Un trafic mondial dont les tentacules dépassent les frontières des plages du sud marocain. Le produit s’exporte mais ses bénéfices dépassent largement les miettes jetées aux petits pêcheurs et aux intermédiaires locaux», nous explique, avec amertume, ce pêcheur qui a préféré taire son nom ; mais qui réclame toutefois la légalisation de la collecte du concombre. Pour lui, c’est la seule manière de mettre fin à ce trafic et pour en faire profiter tout le monde.

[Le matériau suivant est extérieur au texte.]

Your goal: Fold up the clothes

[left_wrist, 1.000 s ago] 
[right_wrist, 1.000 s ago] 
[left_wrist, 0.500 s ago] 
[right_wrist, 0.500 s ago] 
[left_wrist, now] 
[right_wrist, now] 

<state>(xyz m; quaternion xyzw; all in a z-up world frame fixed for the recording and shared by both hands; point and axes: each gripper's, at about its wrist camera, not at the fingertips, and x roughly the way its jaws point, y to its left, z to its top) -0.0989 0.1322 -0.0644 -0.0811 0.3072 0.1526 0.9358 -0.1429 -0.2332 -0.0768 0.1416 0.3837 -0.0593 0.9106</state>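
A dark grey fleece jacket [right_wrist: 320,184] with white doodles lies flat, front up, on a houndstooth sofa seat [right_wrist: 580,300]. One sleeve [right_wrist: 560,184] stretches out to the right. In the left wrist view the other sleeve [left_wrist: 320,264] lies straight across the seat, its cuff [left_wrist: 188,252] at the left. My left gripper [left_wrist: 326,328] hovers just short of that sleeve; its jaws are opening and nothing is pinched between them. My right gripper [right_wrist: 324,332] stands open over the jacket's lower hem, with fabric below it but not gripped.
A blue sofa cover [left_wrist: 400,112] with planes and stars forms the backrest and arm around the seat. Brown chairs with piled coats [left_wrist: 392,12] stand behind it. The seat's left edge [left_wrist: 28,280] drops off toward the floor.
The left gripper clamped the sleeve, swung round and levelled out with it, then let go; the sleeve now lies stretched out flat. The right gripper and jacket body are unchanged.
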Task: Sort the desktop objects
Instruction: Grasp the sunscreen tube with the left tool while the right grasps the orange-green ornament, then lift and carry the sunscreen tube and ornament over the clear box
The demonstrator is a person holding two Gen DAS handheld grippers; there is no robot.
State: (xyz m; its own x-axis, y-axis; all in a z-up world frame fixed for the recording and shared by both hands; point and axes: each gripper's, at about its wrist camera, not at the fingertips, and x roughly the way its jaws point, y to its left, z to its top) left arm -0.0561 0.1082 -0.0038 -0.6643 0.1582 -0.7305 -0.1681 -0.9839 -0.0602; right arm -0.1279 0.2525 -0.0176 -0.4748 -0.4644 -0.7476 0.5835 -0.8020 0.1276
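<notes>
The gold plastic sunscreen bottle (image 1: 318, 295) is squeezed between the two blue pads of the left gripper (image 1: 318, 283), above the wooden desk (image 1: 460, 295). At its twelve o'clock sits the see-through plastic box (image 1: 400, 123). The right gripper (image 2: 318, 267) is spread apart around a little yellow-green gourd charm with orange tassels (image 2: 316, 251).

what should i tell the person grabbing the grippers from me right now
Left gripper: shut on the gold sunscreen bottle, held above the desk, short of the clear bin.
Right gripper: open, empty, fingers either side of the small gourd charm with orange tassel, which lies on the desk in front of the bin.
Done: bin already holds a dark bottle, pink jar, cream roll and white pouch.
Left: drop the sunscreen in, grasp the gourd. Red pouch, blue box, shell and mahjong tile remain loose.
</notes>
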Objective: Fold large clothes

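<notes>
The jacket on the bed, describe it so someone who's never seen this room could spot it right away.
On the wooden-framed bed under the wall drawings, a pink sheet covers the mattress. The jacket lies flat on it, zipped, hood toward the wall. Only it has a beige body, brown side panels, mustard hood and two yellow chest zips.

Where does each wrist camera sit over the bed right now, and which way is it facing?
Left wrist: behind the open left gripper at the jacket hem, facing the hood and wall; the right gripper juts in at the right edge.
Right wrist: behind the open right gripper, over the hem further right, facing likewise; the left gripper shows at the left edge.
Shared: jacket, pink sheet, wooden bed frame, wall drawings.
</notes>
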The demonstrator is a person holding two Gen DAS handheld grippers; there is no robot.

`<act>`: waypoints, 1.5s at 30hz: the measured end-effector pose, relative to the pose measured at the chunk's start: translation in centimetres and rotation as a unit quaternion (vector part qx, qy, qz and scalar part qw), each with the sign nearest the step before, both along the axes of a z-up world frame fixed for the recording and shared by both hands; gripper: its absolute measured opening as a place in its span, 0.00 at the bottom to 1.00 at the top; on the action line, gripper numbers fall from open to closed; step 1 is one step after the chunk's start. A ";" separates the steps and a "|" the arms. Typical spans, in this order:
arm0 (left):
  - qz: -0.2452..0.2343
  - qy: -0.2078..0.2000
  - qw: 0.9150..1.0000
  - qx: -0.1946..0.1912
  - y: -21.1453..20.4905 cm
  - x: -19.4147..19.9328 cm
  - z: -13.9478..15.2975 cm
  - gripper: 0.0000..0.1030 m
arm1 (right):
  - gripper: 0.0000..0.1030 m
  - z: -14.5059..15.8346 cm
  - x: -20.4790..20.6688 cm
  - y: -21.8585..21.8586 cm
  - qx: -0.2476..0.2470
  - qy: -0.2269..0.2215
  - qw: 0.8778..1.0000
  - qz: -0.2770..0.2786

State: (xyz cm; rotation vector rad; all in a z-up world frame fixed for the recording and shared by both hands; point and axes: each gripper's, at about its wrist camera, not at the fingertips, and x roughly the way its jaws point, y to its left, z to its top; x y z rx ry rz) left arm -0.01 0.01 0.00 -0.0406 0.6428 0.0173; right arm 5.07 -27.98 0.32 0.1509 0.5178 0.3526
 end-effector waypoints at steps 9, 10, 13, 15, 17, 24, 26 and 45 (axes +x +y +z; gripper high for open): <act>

Une revendication qui ne risque pas d’être satisfaite vu que l’espèce est protégée par des pactes mondiaux grâce à son caractère vital pour les ressources halieutiques et pour la vie marine en général. Une interdiction qui a pris effet depuis l’année 2000 et qui a en quelque sorte participé activement à la flambée des prix de ce puissant «Viagra marin» mais également au développement du braconnage et de tout un trafic tentaculaires à travers le monde. Si à Dakhla et à Mrissa de Casablanca les effets de la surexploitation sont de plus en plus en visibles, à Lâayoune le risque est grand et «avec cette cadence, on court vite à la catastrophe», met en garde Anafis.